The Clifton Food Range of Water Baths guarantees accurate temperature control, and is now in use in the most exciting and acclaimed kitchens in the UK, including many Michelin starred restaurants. The Range is ideal for all types of low temperature cooking, including sous vide, in line with the growing appreciation of the benefits of Molecular Gastronomy. Below Seb Little, our Junior Sous Chef adds the beef to the water bath.
Tonight's dinner service was managed by our College Butler Savino and his team of assistants; Savino is widely recognised as being the best Butler in Cambridge.
The candles are lit minutes before the guests enter for dinner.
Below is our crab tian topped with micro-herbs seconds before a citrus dressing is added and the meal begins.
In the photo below, from left to right we have: Nick Rose-Head Chef, Xandra Diaz-Catering Assistant and Seb Little-Junior Sous Chef.
Rounding off our waiting staff was Adrienn Csiba seen below on the right of the picture.
When the beef is removed from the water bath and taken out of the vacuum bag is has a 'poached' appearance. We address this by quickly flashing the meat in a very hot pan, this gives the appearance and flavour of pan-cooked food.
as you can see in the picture below, the beef is cooked uniformly from edge to edge. This is the perfectly cooked result that is only possible with sous vide cooking.

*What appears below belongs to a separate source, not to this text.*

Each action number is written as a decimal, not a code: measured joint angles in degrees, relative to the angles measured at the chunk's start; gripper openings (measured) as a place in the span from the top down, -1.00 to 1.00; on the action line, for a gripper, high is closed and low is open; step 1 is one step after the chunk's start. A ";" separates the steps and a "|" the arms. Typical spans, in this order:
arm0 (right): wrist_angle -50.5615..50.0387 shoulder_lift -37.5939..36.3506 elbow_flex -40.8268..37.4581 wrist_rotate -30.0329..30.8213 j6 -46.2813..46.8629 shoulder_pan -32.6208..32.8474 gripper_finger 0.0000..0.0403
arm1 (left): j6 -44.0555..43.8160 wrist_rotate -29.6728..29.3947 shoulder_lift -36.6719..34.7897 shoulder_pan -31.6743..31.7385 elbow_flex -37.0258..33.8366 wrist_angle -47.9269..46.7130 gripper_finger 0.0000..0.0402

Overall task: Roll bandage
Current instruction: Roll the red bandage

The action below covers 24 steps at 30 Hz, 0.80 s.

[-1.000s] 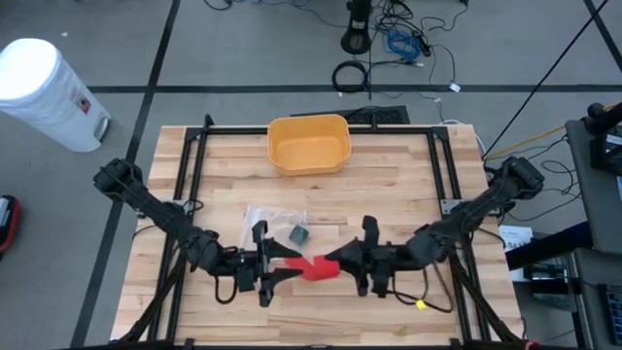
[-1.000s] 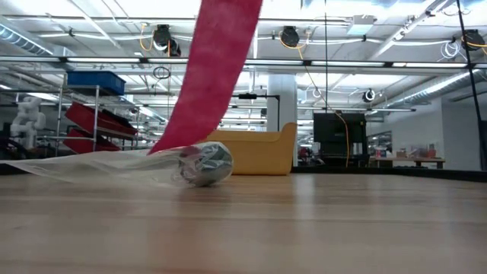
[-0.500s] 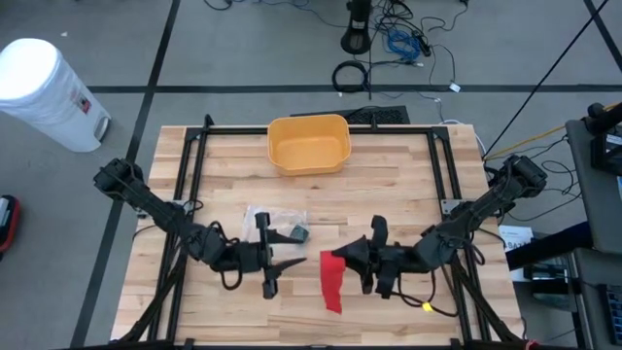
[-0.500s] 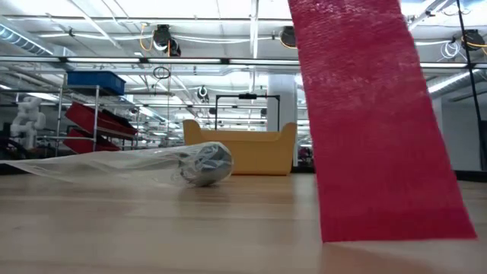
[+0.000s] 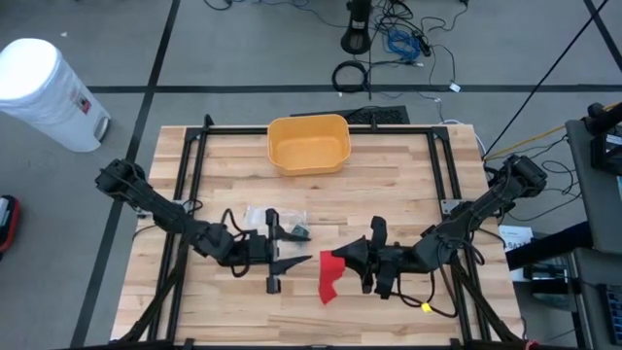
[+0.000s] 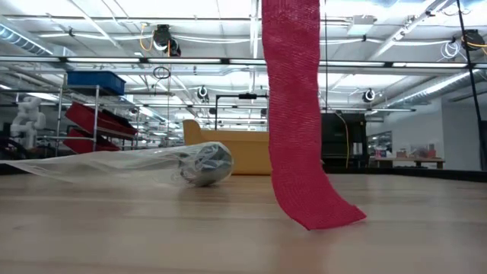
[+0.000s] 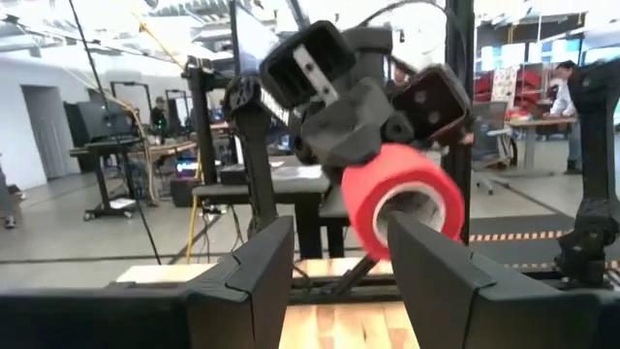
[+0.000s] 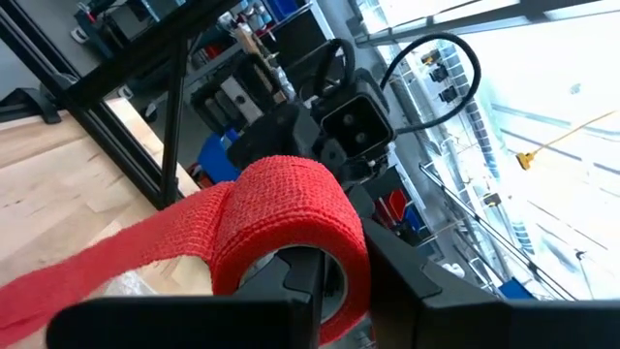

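Observation:
A red bandage roll [image 8: 291,218] sits in my shut right gripper [image 5: 342,261] above the table's near middle. It also shows in the left wrist view [image 7: 402,199]. Its loose strip [image 6: 297,122] hangs down from the roll, and the strip's lower end [image 6: 329,217] rests on the table. My left gripper [image 5: 290,272] is open and empty, just left of the strip, with its fingers pointing at the roll. A clear bag [image 5: 262,216] holding a grey-green roll [image 6: 204,164] lies flat on the table behind my left gripper. My right gripper holds the roll at its wound body [image 8: 334,242], with one finger [image 8: 315,281] in the hollow core and the other [image 8: 426,291] outside. The fingers come level from the table's right. The roll is lifted clear, and the strip hangs slack below it.
A yellow bin [image 5: 309,144] stands at the table's far middle and shows behind the strip in the low view [image 6: 240,148]. A black frame [image 5: 185,165] runs along the table's sides. A white barrel [image 5: 44,92] stands on the floor to the left.
My left gripper has let go of the strip's free end and drawn back toward the table's left. The strip was held up between the two grippers. It has dropped and swung, and now hangs from the roll with its end on the table.

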 joint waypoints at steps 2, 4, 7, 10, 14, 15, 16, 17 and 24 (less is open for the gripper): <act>-0.03 0.00 0.00 0.01 -0.14 0.00 0.75 | 0.01 0.00 0.44 0.16 0.00 -0.02 0.12; 0.00 0.00 0.00 0.01 -0.39 0.00 0.75 | 0.12 -0.01 0.81 0.33 0.14 0.18 0.12; -0.02 0.00 0.00 0.02 -0.44 0.00 0.75 | -0.06 -0.03 0.93 0.35 0.83 0.05 0.12; -0.02 0.00 0.00 0.02 -0.44 0.00 0.75 | -0.23 -1.22 0.90 0.33 1.66 -1.14 0.12; -0.02 0.00 0.00 0.02 -0.44 0.00 0.75 | -1.92 -2.27 1.03 0.31 1.87 -2.14 0.12; 0.00 0.00 0.00 0.02 -0.44 0.00 0.75 | -2.53 -2.58 1.30 0.42 1.96 -2.10 0.12; 0.00 0.00 0.00 0.02 -0.44 0.00 0.75 | -2.68 -2.96 1.60 0.53 2.01 -2.11 0.12; -0.02 0.00 0.01 0.04 -0.44 0.00 0.75 | -2.72 -3.10 1.90 0.63 2.01 -2.28 0.12; -0.01 0.00 0.02 0.24 -1.44 0.00 0.75 | -3.08 -3.31 3.93 0.78 4.34 -2.58 0.12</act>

Below the beef is plated with the French Beans, glazed onions, crisp pancetta and Anna Potatoes. We finished the plate with a nice thyme jus.
After the beef we followed the French tradition of serving cheese before the sweet. This allows for the continuation of red wine from the beef course.
Below is the Marquis au chocolat garnished with creme Anglaise, chopped pistachios and micro mint. The Master enjoyed this when we first served it on the 19th of October and asked for it again last night.
I spoke with Lady Dearlove earlier today and she expressed her happiness with the food and service provided.
Also on hand to assist we had Fiametta Leotta (left) and Sonia Benito (right). Seen here with Head Chef Nick Rose
Another great meal from the Master's Kitchen!